Take the data from its first line. Print each line exactly until the line containing "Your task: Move" has been printed too.

Dataset content section start

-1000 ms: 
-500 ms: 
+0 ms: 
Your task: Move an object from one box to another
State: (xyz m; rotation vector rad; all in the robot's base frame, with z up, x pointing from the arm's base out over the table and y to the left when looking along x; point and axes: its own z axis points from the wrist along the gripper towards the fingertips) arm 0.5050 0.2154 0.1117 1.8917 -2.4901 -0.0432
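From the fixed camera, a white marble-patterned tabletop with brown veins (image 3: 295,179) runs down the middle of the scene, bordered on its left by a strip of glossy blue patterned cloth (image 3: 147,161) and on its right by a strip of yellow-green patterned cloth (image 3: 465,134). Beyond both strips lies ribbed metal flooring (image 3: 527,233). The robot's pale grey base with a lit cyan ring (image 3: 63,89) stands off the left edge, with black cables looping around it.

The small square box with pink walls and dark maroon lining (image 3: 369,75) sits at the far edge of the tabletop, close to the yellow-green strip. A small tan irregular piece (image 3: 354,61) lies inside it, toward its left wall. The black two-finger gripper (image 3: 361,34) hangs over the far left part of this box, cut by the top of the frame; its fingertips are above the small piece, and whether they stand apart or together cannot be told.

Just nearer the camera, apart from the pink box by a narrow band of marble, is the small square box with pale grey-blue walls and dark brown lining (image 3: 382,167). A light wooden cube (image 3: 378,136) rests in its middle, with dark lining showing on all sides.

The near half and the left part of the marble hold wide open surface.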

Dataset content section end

● Solution for this task
-1000 ms: 
-500 ms: 
+0 ms: 
Your task: Move an object from one box to another

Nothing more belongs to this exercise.